In 1913 Bavagnoli returned to Parma, this time working on the staff of the Teatro Massimo. In 1915 he was invited to join the conducting staff of the New York Metropolitan Opera after Arturo Toscanini decided not to renew his contract with the company. Bavagnoli accepted, making his Met debut on November 19, 1915, leading a performance of Giacomo Puccini's La bohème with Frances Alda as Mimì, Enrico Caruso as Rodolfo, Ida Cajatti as Musetta, and Antonio Scotti as Marcello. He remained at the Met for only one season, conducting a total of 61 performances of mostly Italian operas such as Aida, The Barber of Seville, Cavalleria Rusticana, Lucia di Lammermoor, Manon Lescaut, Tosca and La Traviata. He notably conducted the world premiere of Enrique Granados's Goyescas on January 28, 1916, with Anna Fitziu as Rosario and Giovanni Martinelli as Fernando. His last performance with the Met was conducting Friedrich von Flotow's Martha in an out of town engagement in Atlanta, Georgia on April 28, 1916, with Maria Barrientos in the title role.

==Later career: 1916–1933==
In the 1916–1917 season Bavagnoli worked on the conducting staffs at the Teatro Donizetti in Bergamo and the Teatro Regio in Parma. Over the next several years he remained busy conducting at various principal houses in Italy. In 1920 he conducted the Royal Opera, Covent Garden's first performances of Giacomo Puccini's Il tritico. He worked on the conducting staff of the Teatro Comunale di Bologna from 1920 to 1924, after which he was at the Teatro Regio di Torino from 1924 to 1926. From 1924 to 1931 he conducted the Winter Season at the Teatro Carlo Felice. In the 1926–1927 season he conducted at La Fenice.

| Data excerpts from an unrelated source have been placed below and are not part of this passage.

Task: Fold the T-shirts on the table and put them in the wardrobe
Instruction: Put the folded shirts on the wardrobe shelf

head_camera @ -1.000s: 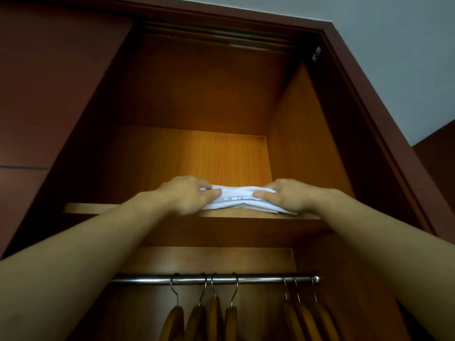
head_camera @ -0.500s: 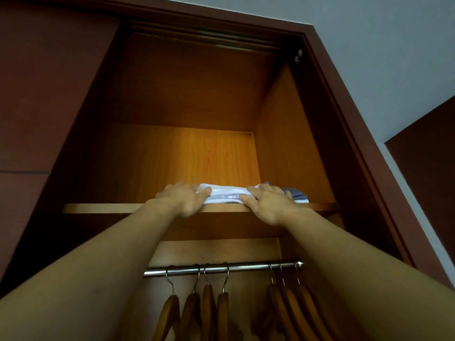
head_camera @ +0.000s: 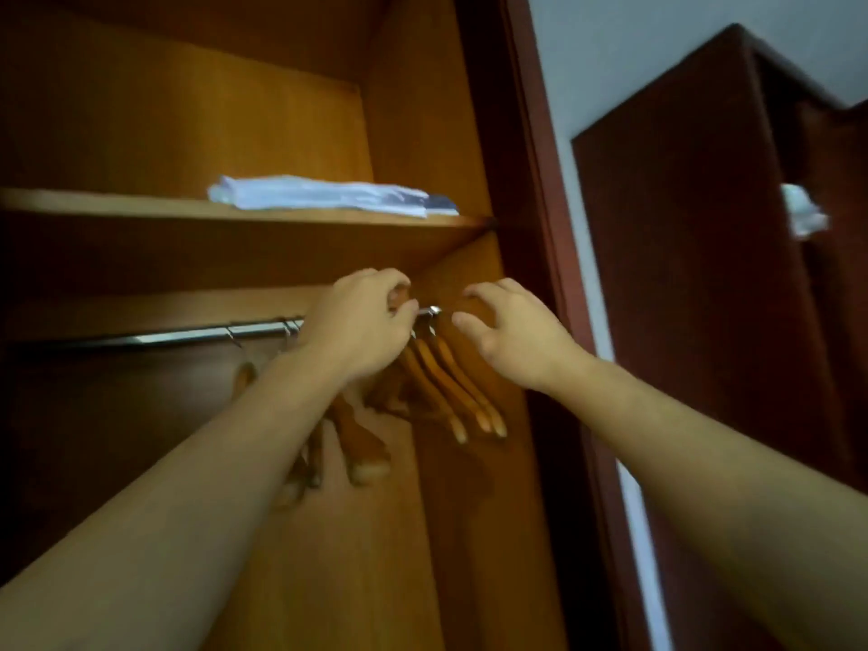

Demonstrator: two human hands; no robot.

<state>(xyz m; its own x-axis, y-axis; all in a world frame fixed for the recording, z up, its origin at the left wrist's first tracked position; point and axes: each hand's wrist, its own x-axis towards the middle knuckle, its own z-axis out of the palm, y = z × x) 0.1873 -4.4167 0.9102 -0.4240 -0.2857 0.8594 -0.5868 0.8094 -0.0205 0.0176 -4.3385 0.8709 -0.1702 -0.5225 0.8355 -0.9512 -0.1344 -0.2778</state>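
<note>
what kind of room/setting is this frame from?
Probably a bedroom or hotel room, seen from in front of an open built-in wardrobe: a wooden shelf holding a folded white T-shirt, a metal hanging rail with bare wooden hangers, and a plain wall beside it.

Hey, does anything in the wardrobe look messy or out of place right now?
Nothing stands out. The folded T-shirts lie flat on the shelf, near its right end, and the wooden hangers hang from the rail.

Shelf (head_camera: 141,206) left of folded T-shirts (head_camera: 329,197) bare; rod (head_camera: 197,335), hangers (head_camera: 441,382) below.
</note>
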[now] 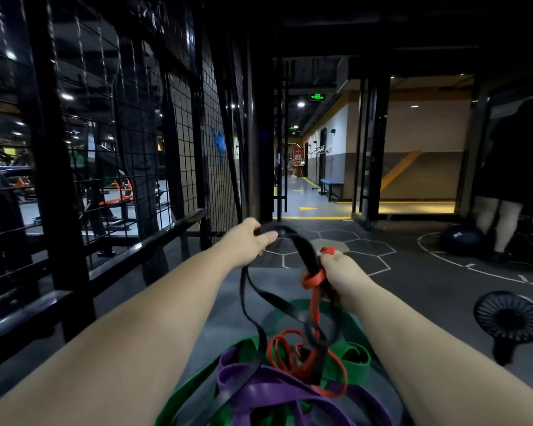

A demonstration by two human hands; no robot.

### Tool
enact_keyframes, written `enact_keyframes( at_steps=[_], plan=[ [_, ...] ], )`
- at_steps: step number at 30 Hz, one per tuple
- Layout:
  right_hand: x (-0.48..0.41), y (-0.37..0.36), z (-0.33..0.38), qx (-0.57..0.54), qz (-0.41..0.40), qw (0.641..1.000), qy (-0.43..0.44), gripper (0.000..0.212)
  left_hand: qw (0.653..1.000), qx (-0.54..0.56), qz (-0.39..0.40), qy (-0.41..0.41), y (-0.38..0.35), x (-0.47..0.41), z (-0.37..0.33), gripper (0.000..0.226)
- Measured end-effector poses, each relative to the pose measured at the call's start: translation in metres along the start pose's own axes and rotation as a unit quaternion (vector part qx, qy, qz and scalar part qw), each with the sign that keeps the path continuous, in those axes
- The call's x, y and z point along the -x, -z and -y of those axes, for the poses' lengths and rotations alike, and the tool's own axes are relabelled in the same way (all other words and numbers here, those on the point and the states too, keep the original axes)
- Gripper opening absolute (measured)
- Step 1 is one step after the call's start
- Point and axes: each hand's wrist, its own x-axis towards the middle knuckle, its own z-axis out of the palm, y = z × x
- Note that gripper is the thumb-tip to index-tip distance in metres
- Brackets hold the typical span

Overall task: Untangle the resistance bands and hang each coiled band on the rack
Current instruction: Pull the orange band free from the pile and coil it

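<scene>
A tangle of resistance bands lies on the floor below my arms: a green band (pixel 351 358), a purple band (pixel 259 392), a red band (pixel 313 309) and a black band (pixel 302 252). My left hand (pixel 250 238) grips the upper end of the black band, lifted above the pile. My right hand (pixel 339 267) holds a bunch where the black and red bands wrap together. Strands of both hang down into the pile. The black wire-grid rack (pixel 185 142) stands to the left.
A black floor fan (pixel 510 318) stands at the right. A person (pixel 511 167) stands at the far right beside a dark weight ball (pixel 459 239). A black rail (pixel 130 250) runs along the left. A lit corridor opens ahead.
</scene>
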Motion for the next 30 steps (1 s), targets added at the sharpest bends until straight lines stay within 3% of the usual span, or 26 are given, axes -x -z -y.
enact_keyframes(
  at_steps=[2, 3, 5, 6, 9, 11, 15, 19, 22, 26, 30],
  plan=[
    [-0.003, -0.001, 0.002, 0.036, -0.03, 0.999, 0.017, 0.027, 0.999, -0.022, 0.026, 0.029, -0.005, -0.001, 0.009, 0.035],
    [-0.002, 0.0, 0.004, 0.047, -0.042, 0.998, 0.023, 0.03, 0.998, -0.024, 0.048, 0.025, -0.005, -0.001, 0.01, 0.049],
    [-0.003, 0.0, 0.006, 0.065, -0.051, 0.996, 0.045, 0.024, 0.993, 0.01, 0.114, -0.035, -0.008, 0.002, 0.005, 0.076],
    [-0.003, -0.001, 0.007, 0.079, -0.047, 0.994, 0.06, 0.021, 0.985, 0.026, 0.151, -0.073, -0.01, 0.003, 0.0, 0.077],
    [0.003, -0.004, 0.014, 0.107, -0.013, 0.99, 0.088, 0.022, 0.97, -0.004, 0.209, -0.126, -0.016, 0.006, -0.012, 0.05],
    [0.006, -0.005, 0.017, 0.114, -0.002, 0.989, 0.093, 0.024, 0.972, -0.043, 0.192, -0.129, -0.019, 0.007, -0.014, 0.041],
    [0.009, -0.004, 0.018, 0.092, 0.018, 0.99, 0.108, 0.022, 0.973, -0.082, 0.164, -0.139, -0.024, 0.007, -0.011, 0.044],
    [0.004, 0.001, 0.013, 0.103, 0.033, 0.988, 0.112, 0.036, 0.974, -0.115, 0.147, -0.131, -0.029, 0.009, -0.012, 0.041],
    [0.007, 0.001, 0.014, 0.097, 0.039, 0.988, 0.116, 0.024, 0.969, -0.134, 0.132, -0.16, -0.03, 0.008, -0.014, 0.036],
    [0.003, 0.004, 0.014, 0.075, 0.048, 0.991, 0.098, 0.019, 0.978, -0.083, 0.066, -0.177, -0.029, 0.007, -0.018, 0.03],
    [-0.009, 0.013, 0.008, 0.141, 0.038, 0.988, 0.055, 0.023, 0.991, 0.046, -0.033, -0.12, -0.019, 0.009, -0.024, 0.032]
  ],
)
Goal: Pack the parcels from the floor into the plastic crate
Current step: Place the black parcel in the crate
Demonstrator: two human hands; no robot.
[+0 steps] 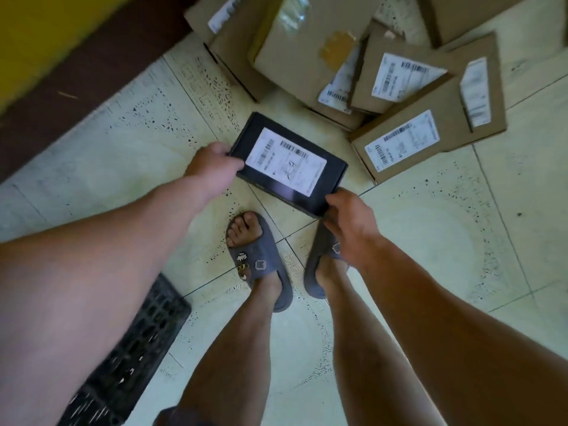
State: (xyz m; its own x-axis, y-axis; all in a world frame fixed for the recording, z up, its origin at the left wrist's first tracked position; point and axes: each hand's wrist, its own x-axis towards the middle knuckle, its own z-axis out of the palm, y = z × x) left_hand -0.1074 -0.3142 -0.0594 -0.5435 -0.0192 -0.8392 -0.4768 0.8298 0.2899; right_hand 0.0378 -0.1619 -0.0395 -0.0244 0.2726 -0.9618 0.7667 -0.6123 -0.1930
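Person's left hand [212, 167] grips short left end of black box [289, 162]; right hand [350, 226] pinches near right corner. Box held about level above floor [430, 241], over feet, label up. Likely light, stiff card; smooth finish may slip, so opposite ends look like best hold. Brown parcels [307, 50] piled on floor beyond, some leaning on others. Black crate [138, 342] lower left, only latticed corner showing; contents cannot be told.
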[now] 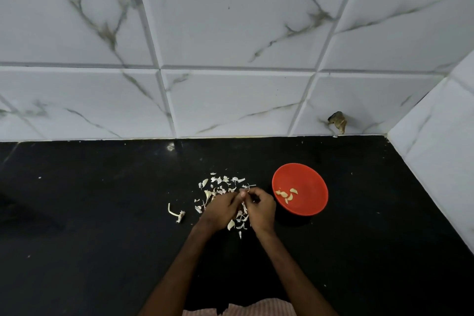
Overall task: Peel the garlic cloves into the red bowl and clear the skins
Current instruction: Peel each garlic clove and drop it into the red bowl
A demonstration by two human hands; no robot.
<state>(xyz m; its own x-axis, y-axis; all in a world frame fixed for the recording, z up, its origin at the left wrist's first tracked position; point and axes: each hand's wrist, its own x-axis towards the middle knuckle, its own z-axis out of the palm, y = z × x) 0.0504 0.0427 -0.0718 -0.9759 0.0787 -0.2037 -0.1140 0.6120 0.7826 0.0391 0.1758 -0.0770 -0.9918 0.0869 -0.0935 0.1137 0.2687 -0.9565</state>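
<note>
Both grips pinch one garlic clove (243, 194) just beside the red bowl (307, 174).
I see my left hand (221, 209) and right hand (260, 209) meet fingertip to fingertip on the clove, above the skins (223, 183) scattered on the black bench (102, 213). Peeled cloves (286, 194) lie inside the bowl, right of my right hand. A bare stem (176, 214) lies left of the pile.

Bare forearms (177, 272); a pale pink, finely striped garment (259, 307) at the waist
</note>
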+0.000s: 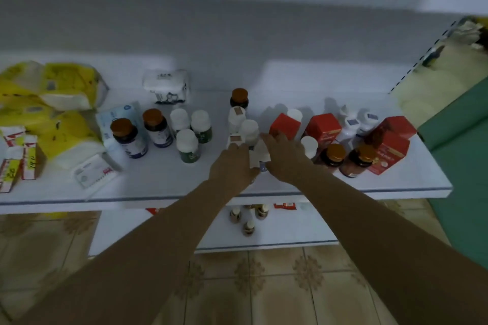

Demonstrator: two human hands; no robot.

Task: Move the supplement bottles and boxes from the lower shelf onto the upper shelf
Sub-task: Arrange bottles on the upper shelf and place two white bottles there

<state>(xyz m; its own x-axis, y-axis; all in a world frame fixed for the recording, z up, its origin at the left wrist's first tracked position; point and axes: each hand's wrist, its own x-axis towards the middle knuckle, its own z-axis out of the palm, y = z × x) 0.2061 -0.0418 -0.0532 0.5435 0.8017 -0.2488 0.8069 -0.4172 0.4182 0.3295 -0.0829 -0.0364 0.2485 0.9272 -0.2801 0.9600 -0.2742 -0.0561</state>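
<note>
The upper shelf carries many supplement bottles and red boxes. At its middle front, my left hand curls round a white bottle with a brown-labelled cap. My right hand is close beside it. Its thumb side holds a tilted white bottle that sits between both hands, and its other fingers are spread. White-capped green bottles and brown-capped dark bottles stand to the left. Red boxes and amber bottles stand to the right. On the lower shelf, three small bottles and a red box show between my forearms.
Yellow tissue packs, white tissue packs and small cartons fill the upper shelf's left end. A green surface lies to the right of the shelf. The floor below is tiled. The picture is dim and blurred.
</note>
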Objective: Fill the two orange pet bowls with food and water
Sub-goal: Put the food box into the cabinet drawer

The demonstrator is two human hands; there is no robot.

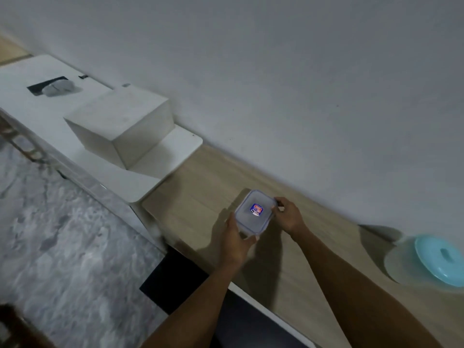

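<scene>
A small square clear plastic container with a snap-on lid and a red and blue sticker sits on the wooden counter. My left hand grips its near left corner. My right hand holds its far right side, fingers on the lid's clip. What the container holds is hidden by the frosted lid. No orange pet bowls are in view.
A round white container with a light blue lid stands at the right by the wall. A white box rests on a white shelf to the left, with a small grey object behind it. Grey marbled floor lies below.
</scene>
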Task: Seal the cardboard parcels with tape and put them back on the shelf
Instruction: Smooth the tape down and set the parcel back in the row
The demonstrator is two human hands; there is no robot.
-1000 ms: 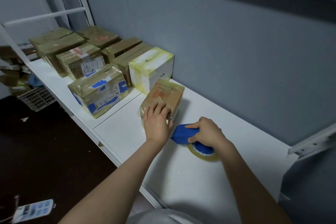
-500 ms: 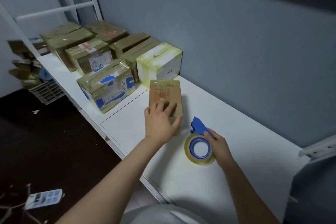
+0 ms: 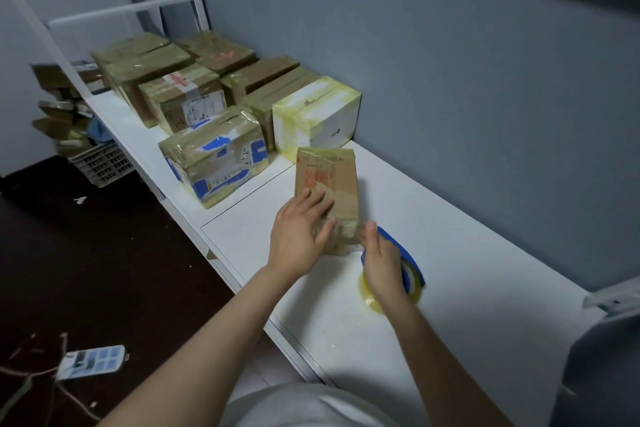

Bavagnoli conducted at the Teatro dell'Opera di Roma in 1928–1929. In the late 1920s he worked as a conductor for Nellie Melba's Melba-Williamson Grand Opera Company in Australia. During the last few years of his life he was mainly busy working at the Teatro Comunale di Bologna and the Teatro Donizetti. At the latter house, he notably conducted an acclaimed performance of Vincenzo Bellini's Norma on September 28, 1931, in honor of the work's 100th anniversary, with Bianca Scacciati in the title role. In 1932 he led performances of Giacomo Meyerbeer's L'Africaine at the Arena di Verona Festival.

Bavagnoli died on June 5, 1933 in Milan at the age of 54.